I think that this foolishness is in keeping with the modern yoot’s belief that work isn’t serious, that employers have to make employees’ lives easier — safe, yes;  easy, not so much — and it all feeds into the scenario that today’s workers feel that they’re entitled to a job that has few rules, few restrictions on their behavior, and few demands on their intellect (such as it is).

This “work from home” nonsense is another flea on the corporate body.  I once had a job where I worked from home, but only because the (start-up) company was based in Florida and couldn’t afford to relocate me.  Even so, I made a point of spending a full week each month in Florida to meet with other executives and employees, and most especially to justify my continued employment to management.

The way I see it is that if you live closer than twenty miles from the corporate office, you should come in to work every day.

“But I’m just as efficient working from home as from the office!”  (which is a total lie, and everyone knows it) which carries the implication that the employee and not management can set the standard for efficiency.

“But I don’t have to be in the office to work!”  comes the next wail, as though management should have to justify the company’s employment requirements to the employees.  I decide the working conditions — and if I say you have to work in an office, then you’ll work in an office.  Otherwise, hit the road.”  (or “FIFO” — hah!)

I think it’s the insufferable arrogance that all the above demonstrate that makes me want to walk around with a cane, lightly swatting people who offend me with their attitude and laziness.  (I know, that’s assault — another fucking example of corrective action turned into a criminal misdeed, don’t get me started.)

Long ago, I interviewed a kid for a junior executive position, and was completely floored when he asked me how much access he’d have to senior management, to communicate (as he put it) his “ideas” for improvement.  He was equally taken aback by my response:  “What makes you think that your inexperience qualifies you for such access?”  I then got the “fresh eyes” spiel, whereupon I pointed out that he shouldn’t be so arrogant as to assume that his fresh young eyes were the first such that had ever started work at the company.
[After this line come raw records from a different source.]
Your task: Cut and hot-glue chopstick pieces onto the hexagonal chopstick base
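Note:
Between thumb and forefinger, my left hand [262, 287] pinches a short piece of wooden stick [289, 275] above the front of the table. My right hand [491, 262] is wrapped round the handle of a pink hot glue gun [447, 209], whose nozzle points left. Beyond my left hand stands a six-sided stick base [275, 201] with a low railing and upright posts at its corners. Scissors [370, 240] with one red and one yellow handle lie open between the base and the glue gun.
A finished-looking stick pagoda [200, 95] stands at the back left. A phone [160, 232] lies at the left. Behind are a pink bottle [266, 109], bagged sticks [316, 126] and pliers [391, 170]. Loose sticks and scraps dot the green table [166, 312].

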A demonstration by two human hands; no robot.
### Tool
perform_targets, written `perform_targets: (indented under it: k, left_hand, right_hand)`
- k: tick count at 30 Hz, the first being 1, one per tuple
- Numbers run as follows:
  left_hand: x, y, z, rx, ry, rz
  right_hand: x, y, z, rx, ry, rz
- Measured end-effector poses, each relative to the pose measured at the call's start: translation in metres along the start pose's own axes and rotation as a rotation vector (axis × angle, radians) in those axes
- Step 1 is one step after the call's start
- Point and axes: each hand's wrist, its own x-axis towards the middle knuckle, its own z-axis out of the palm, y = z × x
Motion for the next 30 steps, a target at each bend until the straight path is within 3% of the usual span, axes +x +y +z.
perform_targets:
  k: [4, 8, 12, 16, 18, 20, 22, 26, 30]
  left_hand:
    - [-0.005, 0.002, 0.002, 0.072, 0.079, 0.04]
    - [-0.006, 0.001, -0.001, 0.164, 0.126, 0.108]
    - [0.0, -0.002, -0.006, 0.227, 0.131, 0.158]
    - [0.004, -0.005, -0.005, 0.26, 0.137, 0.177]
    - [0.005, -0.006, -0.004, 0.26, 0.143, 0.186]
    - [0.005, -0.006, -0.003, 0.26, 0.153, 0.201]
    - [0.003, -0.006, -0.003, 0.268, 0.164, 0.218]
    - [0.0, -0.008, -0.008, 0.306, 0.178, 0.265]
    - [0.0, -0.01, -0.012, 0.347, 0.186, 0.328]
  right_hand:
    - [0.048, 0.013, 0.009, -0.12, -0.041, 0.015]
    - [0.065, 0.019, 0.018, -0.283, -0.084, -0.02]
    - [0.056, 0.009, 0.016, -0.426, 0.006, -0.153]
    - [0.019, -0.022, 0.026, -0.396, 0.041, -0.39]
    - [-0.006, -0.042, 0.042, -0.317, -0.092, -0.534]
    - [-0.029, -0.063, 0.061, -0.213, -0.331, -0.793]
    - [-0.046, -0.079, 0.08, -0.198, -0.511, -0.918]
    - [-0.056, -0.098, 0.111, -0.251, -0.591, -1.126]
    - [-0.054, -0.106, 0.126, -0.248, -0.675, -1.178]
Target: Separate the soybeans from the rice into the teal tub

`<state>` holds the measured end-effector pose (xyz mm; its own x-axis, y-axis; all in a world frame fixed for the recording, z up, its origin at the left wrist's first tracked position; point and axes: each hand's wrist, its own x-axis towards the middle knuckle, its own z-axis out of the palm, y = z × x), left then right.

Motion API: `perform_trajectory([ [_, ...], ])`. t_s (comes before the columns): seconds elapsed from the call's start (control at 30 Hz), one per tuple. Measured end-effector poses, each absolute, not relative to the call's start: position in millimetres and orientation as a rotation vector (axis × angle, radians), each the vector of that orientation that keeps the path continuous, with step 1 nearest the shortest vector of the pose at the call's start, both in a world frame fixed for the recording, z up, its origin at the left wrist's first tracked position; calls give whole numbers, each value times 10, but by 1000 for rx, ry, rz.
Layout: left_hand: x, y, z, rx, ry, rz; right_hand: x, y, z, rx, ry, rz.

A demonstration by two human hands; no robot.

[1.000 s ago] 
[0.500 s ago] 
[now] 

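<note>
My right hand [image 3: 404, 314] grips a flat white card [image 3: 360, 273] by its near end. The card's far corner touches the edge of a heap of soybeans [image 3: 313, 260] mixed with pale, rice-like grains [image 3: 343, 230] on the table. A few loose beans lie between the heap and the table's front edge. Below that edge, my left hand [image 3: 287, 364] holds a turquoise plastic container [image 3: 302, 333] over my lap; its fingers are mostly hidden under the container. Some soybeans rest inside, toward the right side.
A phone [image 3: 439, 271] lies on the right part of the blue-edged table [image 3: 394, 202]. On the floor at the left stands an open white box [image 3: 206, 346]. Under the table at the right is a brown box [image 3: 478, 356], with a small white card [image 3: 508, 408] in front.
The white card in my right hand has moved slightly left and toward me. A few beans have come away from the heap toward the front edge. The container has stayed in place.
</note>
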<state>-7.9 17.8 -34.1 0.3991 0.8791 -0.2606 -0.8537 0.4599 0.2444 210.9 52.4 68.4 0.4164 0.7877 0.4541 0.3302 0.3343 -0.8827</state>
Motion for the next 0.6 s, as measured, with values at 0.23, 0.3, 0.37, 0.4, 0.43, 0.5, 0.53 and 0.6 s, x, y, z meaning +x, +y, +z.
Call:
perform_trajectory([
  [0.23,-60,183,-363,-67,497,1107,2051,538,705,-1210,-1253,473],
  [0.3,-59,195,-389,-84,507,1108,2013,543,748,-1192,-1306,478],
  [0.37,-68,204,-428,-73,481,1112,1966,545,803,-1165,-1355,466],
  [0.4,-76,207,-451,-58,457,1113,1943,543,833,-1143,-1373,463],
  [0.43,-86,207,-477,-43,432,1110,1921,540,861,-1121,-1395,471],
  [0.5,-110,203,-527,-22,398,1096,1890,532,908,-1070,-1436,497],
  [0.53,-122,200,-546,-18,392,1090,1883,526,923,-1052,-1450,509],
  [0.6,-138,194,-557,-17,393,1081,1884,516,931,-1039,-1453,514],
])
Of course, he didn’t get the job — and was somewhat hurt when I told him why I’d made that decision.  (In those days, one actually communicated with applicants when turning them down, instead of ghosting them.  Don’t get me started on this little example of corporate / individual cowardice.)

Elephant herds tend to survive (and thrive) because the older bulls keep the adolescents in line.  In today’s culture, adolescents demand that they should run the show, even though history shows that uninformed opinion and little experience ends up in disaster. One of my favorite movie storylines is that of Big (1988), where Tom Hanks is miraculously transformed into an adult, and whose idea for a toy company makes him a corporate hero.  However, his next idea is terrible, and had he not reverted to childhood, catastrophic failure would have been inevitable.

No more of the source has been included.